The Eternaut and Héctor Oesterheld
I wrote about the history of The Eternaut comic and Buenos Aires-born writer Héctor Germán Oesterheld back in 2016 at Hyperallergic. Long before it was adapted for a Netflix series that debuts on April 30th, The Eternaut was El Eternauta, a subversive black-and-white science fiction/action-adventure comic strip rife with depictions of technophobia, mind-control horrors, and a full-scale intergalactic enemy invasion. It ran serially in an anthology magazine in Argentina beginning in 1957, and 20 years later, the references to political oppression and other unfathomable ghastliness at the core of the comic became reality: Oesterheld, The Eternaut’s co-creator, was nearing his 59th birthday when he was kidnapped by heavily militarized Argentine death squads. He was never seen again.
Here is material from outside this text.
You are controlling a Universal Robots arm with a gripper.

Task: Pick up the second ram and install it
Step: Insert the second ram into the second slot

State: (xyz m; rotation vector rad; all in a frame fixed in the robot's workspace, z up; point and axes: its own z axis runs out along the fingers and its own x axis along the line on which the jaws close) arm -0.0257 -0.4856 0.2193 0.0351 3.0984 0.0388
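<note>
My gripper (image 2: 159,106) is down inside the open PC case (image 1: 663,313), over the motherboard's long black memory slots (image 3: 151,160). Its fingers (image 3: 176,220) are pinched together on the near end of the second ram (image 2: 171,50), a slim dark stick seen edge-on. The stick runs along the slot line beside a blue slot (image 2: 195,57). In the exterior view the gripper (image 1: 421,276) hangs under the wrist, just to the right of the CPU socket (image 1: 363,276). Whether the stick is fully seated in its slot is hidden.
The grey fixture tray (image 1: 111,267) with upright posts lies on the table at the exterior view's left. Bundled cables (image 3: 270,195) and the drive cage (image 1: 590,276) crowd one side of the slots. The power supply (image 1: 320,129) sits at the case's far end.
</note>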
“Argentina had a rich comics tradition going back to the 1920s and had produced many skilled and polished artists in both the humor and adventure modes,” write Dan Mazur and Alexander Danner in Comics: A Global History, 1968 to the Present. “This remarkable concentration of artistic talent was fruitful and energizing, and Argentina experienced a comics boom until the late 1950s, when the economy began to collapse.”
Mazur and Danner discuss the common ground between the mid-century work of celebrated Argentine comics professionals like Oesterheld and Italian artists such as Guido Crepax, creator of the sexy and graphically audacious “Valentina” comics, and how their comics frequently shared real estate in the same magazines.
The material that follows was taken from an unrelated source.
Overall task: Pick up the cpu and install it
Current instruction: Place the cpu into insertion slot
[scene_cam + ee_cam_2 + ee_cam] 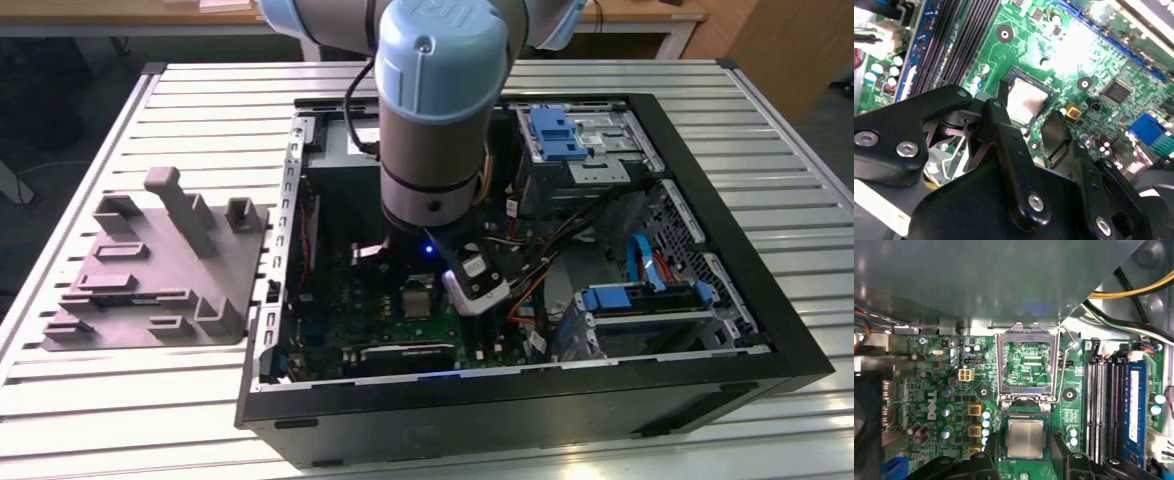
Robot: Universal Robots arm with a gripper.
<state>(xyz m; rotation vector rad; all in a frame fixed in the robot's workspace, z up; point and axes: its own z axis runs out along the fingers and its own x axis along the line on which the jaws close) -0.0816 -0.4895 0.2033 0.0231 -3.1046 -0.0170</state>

Hugo Pratt, a native of Rimini, Italy, who is best known for his Corto Maltese character, migrated to Buenos Aires for a time and penciled popular strips that Oesterheld scripted back then, such as Ticonderoga and Ernie Pike. These ran in comics anthology magazines published by Editorial Frontera, the house that Oesterheld established in 1956.
Comics magazines like those helmed by the Eternaut author were commonplace in countries outside of the United States. In America, newspapers were the medium before comics moved to the magazine format, appearing as anthologies, during the 1930s. (“Big Little Books,” published by the likes of Whitman and Dell, preceded comics magazines in the US and featured reprints of strips such as Flash Gordon and Dick Tracy—the road from The Yellow Kid to standalone American superhero comics was long, and Superman didn’t show up until 1938.)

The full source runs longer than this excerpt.